• Directions for this task: Transcribe the data exactly. Leave nothing out.

Start of Block

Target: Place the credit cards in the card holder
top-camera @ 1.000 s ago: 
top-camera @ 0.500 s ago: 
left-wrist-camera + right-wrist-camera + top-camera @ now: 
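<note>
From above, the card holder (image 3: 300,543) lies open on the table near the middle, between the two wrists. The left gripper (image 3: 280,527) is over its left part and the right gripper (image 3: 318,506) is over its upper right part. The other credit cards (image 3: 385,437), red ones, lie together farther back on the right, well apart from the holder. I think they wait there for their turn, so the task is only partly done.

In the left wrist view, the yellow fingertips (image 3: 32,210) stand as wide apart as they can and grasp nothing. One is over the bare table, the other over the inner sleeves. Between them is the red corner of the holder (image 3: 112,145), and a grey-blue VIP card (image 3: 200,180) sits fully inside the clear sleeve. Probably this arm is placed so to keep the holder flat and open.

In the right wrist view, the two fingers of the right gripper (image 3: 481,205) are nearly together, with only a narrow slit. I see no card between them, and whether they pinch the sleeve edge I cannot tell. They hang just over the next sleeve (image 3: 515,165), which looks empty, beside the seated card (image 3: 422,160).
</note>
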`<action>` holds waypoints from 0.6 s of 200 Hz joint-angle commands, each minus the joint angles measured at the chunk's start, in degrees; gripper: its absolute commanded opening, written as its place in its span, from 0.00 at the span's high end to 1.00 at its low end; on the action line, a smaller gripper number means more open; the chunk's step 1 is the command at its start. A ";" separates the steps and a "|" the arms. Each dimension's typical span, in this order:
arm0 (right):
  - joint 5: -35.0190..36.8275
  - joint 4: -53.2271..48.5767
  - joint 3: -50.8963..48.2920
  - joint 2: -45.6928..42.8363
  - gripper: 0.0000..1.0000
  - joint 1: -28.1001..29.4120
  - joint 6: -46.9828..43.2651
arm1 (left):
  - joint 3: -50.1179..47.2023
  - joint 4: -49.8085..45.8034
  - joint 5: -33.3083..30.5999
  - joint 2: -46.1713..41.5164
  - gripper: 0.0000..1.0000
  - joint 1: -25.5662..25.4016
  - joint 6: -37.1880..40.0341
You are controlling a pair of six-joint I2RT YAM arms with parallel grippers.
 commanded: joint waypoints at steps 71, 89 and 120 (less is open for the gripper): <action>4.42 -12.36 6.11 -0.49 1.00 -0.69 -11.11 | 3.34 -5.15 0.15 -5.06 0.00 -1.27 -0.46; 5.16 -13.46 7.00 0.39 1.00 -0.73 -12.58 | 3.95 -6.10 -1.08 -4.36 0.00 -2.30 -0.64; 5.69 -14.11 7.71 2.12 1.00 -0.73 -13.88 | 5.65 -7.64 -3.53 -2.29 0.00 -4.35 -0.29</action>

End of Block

• Result:
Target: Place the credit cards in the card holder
top-camera @ 1.000 s ago: 
top-camera @ 0.500 s ago: 
left-wrist-camera + right-wrist-camera + top-camera @ now: 
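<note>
From above, the card holder (image 3: 300,543) lies open on the table near the middle, between the two wrists. The left gripper (image 3: 280,527) is over its left part and the right gripper (image 3: 318,506) is over its upper right part. The other credit cards (image 3: 385,437), red ones, lie together farther back on the right, well apart from the holder. I think they wait there for their turn, so the task is only partly done.

In the left wrist view, the yellow fingertips (image 3: 32,210) stand as wide apart as they can and grasp nothing. One is over the bare table, the other over the inner sleeves. Between them is the red corner of the holder (image 3: 112,145), and a grey-blue VIP card (image 3: 200,180) sits fully inside the clear sleeve. Probably this arm is placed so to keep the holder flat and open.

In the right wrist view, the two fingers of the right gripper (image 3: 481,205) are nearly together, with only a narrow slit. I see no card between them, and whether they pinch the sleeve edge I cannot tell. They hang just over the next sleeve (image 3: 515,165), which looks empty, beside the seated card (image 3: 422,160).
</note>
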`<action>` holds waypoints from 0.6 s of 200 Hz joint-angle commands, each minus the joint angles measured at the chunk's start, in degrees; gripper: its absolute commanded opening, written as its place in its span, from 0.00 at the span's high end to 1.00 at its low end; on the action line, a smaller gripper number means more open; the chunk's step 1 is the command at its start. A ";" separates the steps and a "|" the arms. Each dimension's typical span, in this order:
arm0 (right):
  - joint 5: -35.0190..36.8275
  - joint 4: -53.2271..48.5767
  - joint 3: -50.8963..48.2920
  - joint 2: -45.6928..42.8363
  - gripper: 0.0000..1.0000
  - joint 1: -28.1001..29.4120
  - joint 6: -46.9828..43.2651
arm1 (left):
  - joint 3: -50.1179..47.2023
  - joint 4: -49.8085..45.8034
  - joint 5: -33.3083..30.5999
  - joint 2: -46.1713..41.5164
  - gripper: 0.0000..1.0000
  - joint 1: -25.5662..25.4016
  - joint 6: -37.1880..40.0341
You are controlling a pair of six-joint I2RT YAM arms with parallel grippers.
 commanded: joint waypoints at steps 71, 89 and 120 (less is open for the gripper): <action>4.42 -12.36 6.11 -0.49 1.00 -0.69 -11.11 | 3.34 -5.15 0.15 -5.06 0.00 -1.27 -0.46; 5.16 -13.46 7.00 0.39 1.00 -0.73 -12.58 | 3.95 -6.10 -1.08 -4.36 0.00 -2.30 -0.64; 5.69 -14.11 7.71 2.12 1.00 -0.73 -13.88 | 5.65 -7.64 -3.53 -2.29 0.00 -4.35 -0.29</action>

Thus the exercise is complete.